Tuesday, October 23, 2018

Off-Broadway Review—Glenn Close in “Mother of the Maid”

Mother of the Maid
Written by Jane Anderson; directed by Matthew Penn
Performances through December 23, 2018
The Public Theater, 425 Lafayette Street, New York, NY
publictheater.org

Grace Van Patten and Glenn Close in Mother of the Maid (photo: Joan Marcus)

Jane Anderson’s Mother of the Maid, which enters Joan of Arc’s well-trod story through the path of her mother Isabelle, is a modest, unapologetically sentimental drama that has precious little that’s new to add, despite looking at Joan from a different angle.

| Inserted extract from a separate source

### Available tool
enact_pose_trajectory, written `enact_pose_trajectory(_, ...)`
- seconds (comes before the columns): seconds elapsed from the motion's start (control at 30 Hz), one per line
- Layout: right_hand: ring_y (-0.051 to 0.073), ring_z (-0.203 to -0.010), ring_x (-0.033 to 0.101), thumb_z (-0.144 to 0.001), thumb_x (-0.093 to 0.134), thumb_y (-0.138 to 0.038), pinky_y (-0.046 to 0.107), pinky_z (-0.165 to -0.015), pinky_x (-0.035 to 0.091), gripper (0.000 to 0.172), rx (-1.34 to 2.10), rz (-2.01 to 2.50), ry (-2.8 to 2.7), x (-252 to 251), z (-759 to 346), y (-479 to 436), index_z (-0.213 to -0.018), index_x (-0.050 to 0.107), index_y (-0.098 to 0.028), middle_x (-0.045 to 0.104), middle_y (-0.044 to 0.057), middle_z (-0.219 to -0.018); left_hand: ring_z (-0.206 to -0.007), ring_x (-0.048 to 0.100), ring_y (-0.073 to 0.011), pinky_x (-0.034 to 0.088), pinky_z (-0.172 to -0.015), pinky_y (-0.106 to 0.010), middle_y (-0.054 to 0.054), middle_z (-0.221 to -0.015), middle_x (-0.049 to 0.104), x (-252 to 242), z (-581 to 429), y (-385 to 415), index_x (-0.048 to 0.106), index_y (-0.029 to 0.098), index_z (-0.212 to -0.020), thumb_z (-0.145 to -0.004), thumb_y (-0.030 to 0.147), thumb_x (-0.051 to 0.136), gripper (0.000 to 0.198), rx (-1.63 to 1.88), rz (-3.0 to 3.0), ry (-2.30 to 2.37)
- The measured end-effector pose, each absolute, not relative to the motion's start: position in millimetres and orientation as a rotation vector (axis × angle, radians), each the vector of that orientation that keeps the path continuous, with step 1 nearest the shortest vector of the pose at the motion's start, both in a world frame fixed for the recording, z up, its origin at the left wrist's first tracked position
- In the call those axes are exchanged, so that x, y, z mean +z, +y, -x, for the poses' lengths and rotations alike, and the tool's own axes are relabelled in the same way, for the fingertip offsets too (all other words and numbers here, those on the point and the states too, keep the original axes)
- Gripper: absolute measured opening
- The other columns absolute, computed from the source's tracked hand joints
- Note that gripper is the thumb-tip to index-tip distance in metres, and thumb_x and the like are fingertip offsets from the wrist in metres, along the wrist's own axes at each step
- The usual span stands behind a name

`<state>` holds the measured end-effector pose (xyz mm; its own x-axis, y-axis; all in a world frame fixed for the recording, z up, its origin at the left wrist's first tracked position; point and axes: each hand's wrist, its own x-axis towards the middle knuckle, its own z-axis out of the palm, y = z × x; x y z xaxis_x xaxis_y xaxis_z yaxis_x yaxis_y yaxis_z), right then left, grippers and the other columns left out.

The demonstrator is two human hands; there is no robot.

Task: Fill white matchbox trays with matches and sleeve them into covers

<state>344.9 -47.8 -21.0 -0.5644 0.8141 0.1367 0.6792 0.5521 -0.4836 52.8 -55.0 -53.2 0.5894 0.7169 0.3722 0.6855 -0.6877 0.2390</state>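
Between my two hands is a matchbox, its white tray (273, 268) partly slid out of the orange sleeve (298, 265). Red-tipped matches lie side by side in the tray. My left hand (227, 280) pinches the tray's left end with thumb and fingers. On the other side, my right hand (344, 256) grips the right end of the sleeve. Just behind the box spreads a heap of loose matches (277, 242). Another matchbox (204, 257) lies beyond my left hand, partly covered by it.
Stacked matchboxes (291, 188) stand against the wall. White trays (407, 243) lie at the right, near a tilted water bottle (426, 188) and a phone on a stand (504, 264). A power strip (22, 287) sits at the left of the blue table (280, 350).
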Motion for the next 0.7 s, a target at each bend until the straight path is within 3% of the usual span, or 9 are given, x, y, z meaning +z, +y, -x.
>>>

Instead, everything we already know about Joan is checked off by Anderson, who also puts some familiar family dynamics into play as the rustic Arc family tries to comprehend the otherworldly transformation of Joan into a savior of, then martyr for, France. This interest-holding if not very illuminating drama gives the Arcs a crassly contemporary vernacular to stand in for what Anderson thinks would be their lower-class French. However, exchanges like this one from Act I steer the play into unfunny sitcom territory:  

ISABELLE: Is it the Bonheur boy? You feeling something for him?
JOAN: Gah no.
ISABELLE: He’s sweet on you. I seen him looking at you.
JOAN: If he’s getting ideas about me, not my fault.
ISABELLE: Not anyone’s fault. It’s natural for a boy to be looking at you. You’re a good-looking girl. Nothing wrong with it, if he’s having a look.
JOAN: Let him look. Nothing to me.
ISABELLE: He’ll grow on you. He’s decent. Works hard. And not so bad on the eyes. You think
he’s all serious business, then he smiles and gets that little dimple on his cheek. I like a man with a dimple don’t you?
JOAN: You marry him then.

Later, when Isabelle and husband Jacques visit the opulent castle Joan stays at (her older brother Pierre is also there, as a sort of bodyguard), Anderson can’t resist some easy country bumpkin jokes, which quickly wear out their welcome.

Matthew Penn’s straightforward staging is assisted by John Lee Beatty’s canny sets—which become the Arc family farm, the Dauphin’s elaborate court and an English prison—and Lap Chi Chu’s inventive lighting, in which a single shaft of the sun can speak more eloquently than Anderson’s dialogue. The sturdy cast features Grace Van Patten’s amiable Joan; as the eponymous Isabelle, Glenn Close brings the tough-minded but soft-hearted woman to such powerful life you wish she’d been given a better vehicle for her talents.